The neural network-based abstractive summarization model uses a dictionary focusing on words frequently found in the training data. Rare words such as jargon face issues in being represented as out-of-vocabulary words. When humans encounter rare words in a document, they may summarize the document based on the meaning of surrounding sentences and through personal experience by looking up related information. Previous studies use a copy mechanism to address this challenge [15,16]. In this mechanism, out-of-vocabulary (OOV) words are collected from the pointed sub-sequences of the input document. It has been adopted in a way to increase the performance by adding a gate that determines a generation or pointing a word. Keywords in the input document are selected through this gate and the pointing positions are given selectively.
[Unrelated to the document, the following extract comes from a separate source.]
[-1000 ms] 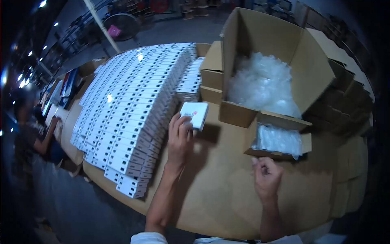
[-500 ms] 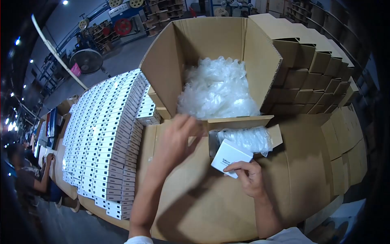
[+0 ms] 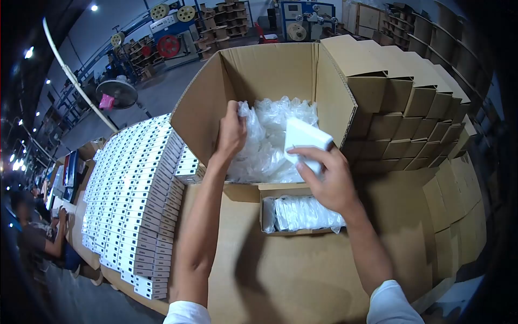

Our research will demonstrate the possibility of achieving better accuracy for abstractive summarization in the Korean language. A pre-trained Korean language model is improved by providing OOV words based on training data using a selective OOV copy method. We focus on two aspects. The first one is to build a training data set for text summarization, which works well for technical documents such as academic papers. The other is to check if our proposed model properly generates the OOV words in terms of summarization performance. We apply the following steps to improve the accuracy:
Mask OOV words in the training stage,
Add contextual and morphological information in the embedding model,
Apply precise pointing and an optional copy instruction.
In the preprocessing stage, rare words are substituted with <unk> tags in order to train the OOV model. A masked-OOV (MOOV) training method is applied to the masked-language model, which intentionally distorts the input in BERT. Based on the input document, we perform a context-based word embedding to select and generate a summary through syntactic and semantic features. The sentence piece tokenizer that is used for the public BERT model does not utilize the morphological information of the Korean language. Therefore, we combine a pre-trained BERT model with a Korean morphological analyzer for performance enhancement. Korean academic papers are collected as a training data set. They are reliable documents and the author’s keywords are used to construct an OOV vocabulary for training the OOV model. We improve the summarization accuracy by using the additional information that is selectively pointing or generating.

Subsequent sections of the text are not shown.